A FORÇA DO ATO CRIADOR
Simone Weil e a beleza do mundo.
‘A beleza é a única finalidade neste mundo.’, Simone Weil
Em ‘A Espera de Deus’, Simone Weil (1909-1943) escreve que uma coisa bela não contém qualquer fim, não contém qualquer bem. É somente ela mesma na sua totalidade, tal como nos surge. Uma coisa bela oferece-nos a sua própria existência – possuímo-la e contudo desejamos ainda, não sabemos o quê. Para Weil, gostaríamos, no fundo, de ter o que se encontra por detrás da beleza (mas ela é somente superfície). Talvez, na verdade, gostaríamos de nos alimentar dela, de modo a incorporá-la em nós, na totalidade.
Ao não ter qualquer fim, a beleza constitui a única finalidade neste mundo. A beleza não é um meio para outra coisa. Está presente em todas as buscas humanas – todas as coisas que tomamos como fins são na realidade meios e a beleza confere-lhes um brilho que as reveste de finalidade (de outro modo, não poderia existir desejo nem consequente energia na busca).
Para Weil, a pobreza possui o privilégio de nos aproximar mais do amor à ordem e à beleza do mundo, como complemento do amor ao próximo. Renunciar à nossa situação imaginária de centro do mundo, é acordar para o real, para o eterno, ver a verdadeira luz, escutar o verdadeiro silêncio. Só então se opera uma transformação na própria raiz da sensibilidade, na maneira imediata de receber as impressões sensíveis e as impressões psicológicas.
Weil diz ainda que o homem ao esvaziar-se da sua falsa divindade, ao negar-se a si mesmo, consente caridade para com o próximo, consente um amor total à ordem do mundo.
A arte é, para Simone Weil, uma tentativa de reproduzir, através de uma quantidade finita de matéria modelada pelo homem, uma imagem da beleza infinita de todo o universo. Essa porção de matéria deve revelar toda a realidade que nos cerca. As obras de arte devem assim ser aberturas diretas, reflexos justos e puros sobre a beleza do mundo. Para Weil, Deus inspira toda a obra, por mais profano que seja o assunto. A obra de arte reconstrói a ordem do mundo como uma imagem, a partir de dados limitados, inventariáveis e rigorosamente definidos. A contemplação dessa imagem da ordem do mundo constitui um certo contacto com a beleza do mundo.

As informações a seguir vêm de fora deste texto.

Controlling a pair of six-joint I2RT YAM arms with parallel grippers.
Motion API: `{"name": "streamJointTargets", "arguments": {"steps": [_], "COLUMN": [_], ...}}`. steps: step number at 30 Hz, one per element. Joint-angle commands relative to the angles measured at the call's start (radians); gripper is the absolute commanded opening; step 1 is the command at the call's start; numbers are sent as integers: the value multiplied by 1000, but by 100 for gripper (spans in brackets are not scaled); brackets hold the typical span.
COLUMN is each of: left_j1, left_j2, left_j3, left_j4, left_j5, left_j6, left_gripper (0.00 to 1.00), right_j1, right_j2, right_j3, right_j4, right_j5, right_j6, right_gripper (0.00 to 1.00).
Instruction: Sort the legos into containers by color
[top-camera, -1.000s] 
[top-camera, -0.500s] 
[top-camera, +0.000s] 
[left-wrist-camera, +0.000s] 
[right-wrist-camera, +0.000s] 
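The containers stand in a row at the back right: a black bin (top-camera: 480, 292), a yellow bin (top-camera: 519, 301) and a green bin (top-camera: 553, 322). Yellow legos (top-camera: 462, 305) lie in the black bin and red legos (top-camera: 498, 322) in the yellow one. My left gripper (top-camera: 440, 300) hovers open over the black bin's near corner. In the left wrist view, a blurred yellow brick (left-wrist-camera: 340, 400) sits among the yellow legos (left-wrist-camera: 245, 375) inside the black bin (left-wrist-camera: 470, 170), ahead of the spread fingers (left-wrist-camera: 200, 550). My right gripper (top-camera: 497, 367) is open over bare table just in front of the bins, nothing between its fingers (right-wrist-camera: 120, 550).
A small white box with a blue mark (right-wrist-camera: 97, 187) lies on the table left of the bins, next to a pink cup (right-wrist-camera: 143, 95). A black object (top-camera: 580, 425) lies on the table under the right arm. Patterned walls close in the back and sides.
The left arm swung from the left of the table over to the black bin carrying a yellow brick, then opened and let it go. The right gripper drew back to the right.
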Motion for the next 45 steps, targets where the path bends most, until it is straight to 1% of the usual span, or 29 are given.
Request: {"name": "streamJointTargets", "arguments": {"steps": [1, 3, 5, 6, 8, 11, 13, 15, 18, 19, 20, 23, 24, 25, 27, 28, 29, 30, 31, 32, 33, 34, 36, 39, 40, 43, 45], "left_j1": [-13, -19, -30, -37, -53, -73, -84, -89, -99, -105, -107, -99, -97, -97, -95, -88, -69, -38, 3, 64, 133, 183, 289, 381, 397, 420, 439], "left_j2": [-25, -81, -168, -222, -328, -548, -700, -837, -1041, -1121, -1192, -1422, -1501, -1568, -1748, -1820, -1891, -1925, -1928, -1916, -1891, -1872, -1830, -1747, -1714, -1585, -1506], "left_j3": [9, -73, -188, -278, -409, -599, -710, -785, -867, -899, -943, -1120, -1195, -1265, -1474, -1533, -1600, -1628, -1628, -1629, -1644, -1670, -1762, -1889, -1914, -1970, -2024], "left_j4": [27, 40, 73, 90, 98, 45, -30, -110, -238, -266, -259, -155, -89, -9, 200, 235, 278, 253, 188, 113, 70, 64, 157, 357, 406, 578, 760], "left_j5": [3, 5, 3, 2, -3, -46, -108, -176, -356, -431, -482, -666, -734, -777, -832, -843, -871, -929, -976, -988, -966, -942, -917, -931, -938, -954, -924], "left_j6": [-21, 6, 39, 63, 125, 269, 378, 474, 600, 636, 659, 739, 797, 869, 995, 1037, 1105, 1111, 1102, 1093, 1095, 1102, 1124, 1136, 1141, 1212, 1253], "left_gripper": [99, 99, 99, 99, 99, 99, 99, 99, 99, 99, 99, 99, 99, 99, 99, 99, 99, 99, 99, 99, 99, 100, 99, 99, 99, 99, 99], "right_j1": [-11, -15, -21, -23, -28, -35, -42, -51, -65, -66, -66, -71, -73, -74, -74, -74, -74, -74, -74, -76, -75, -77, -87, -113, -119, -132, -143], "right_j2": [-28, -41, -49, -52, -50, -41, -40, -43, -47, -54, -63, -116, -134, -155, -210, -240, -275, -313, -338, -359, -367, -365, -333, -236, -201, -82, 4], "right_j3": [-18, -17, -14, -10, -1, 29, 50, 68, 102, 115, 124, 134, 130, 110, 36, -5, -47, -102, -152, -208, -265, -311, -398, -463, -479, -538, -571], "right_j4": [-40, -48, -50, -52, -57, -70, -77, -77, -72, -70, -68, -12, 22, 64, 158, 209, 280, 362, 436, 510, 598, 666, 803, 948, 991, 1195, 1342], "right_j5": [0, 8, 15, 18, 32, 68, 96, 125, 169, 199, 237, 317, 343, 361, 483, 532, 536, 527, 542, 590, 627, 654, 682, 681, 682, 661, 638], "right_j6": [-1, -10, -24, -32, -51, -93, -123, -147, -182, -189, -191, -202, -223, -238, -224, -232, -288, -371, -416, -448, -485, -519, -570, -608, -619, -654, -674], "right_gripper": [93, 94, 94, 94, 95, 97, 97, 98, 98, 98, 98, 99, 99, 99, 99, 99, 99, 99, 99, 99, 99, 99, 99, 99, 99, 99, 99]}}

‘O artista, o sábio, o pensador, o contemplativo devem, para admirar realmente o universo, perfurar essa película de irrealidade que o oculta, e que cria para quase todos os homens, em quase todos os momentos das suas vidas, um sonho ou um cenário de teatro.’, S. Weil
Weil revela que as realizações puras e autênticas da arte revestem-se da verdadeira poesia da vida humana, sendo reflexo da luz celeste: ‘A conveniência das coisas, dos seres, dos acontecimentos consiste apenas nisto, que eles existem e que não devemos desejar que não existam ou que tivessem sido outros. Nós somos constituídos de forma tal que este amor é realmente possível; e é esta possibilidade que tem por nome beleza do mundo.’
A ausência de finalidade, a ausência de intenção, e a ausência de pensamentos que alterem a verdade tal como ela é – essa sim é, para Simone Weil, a essência da beleza do mundo.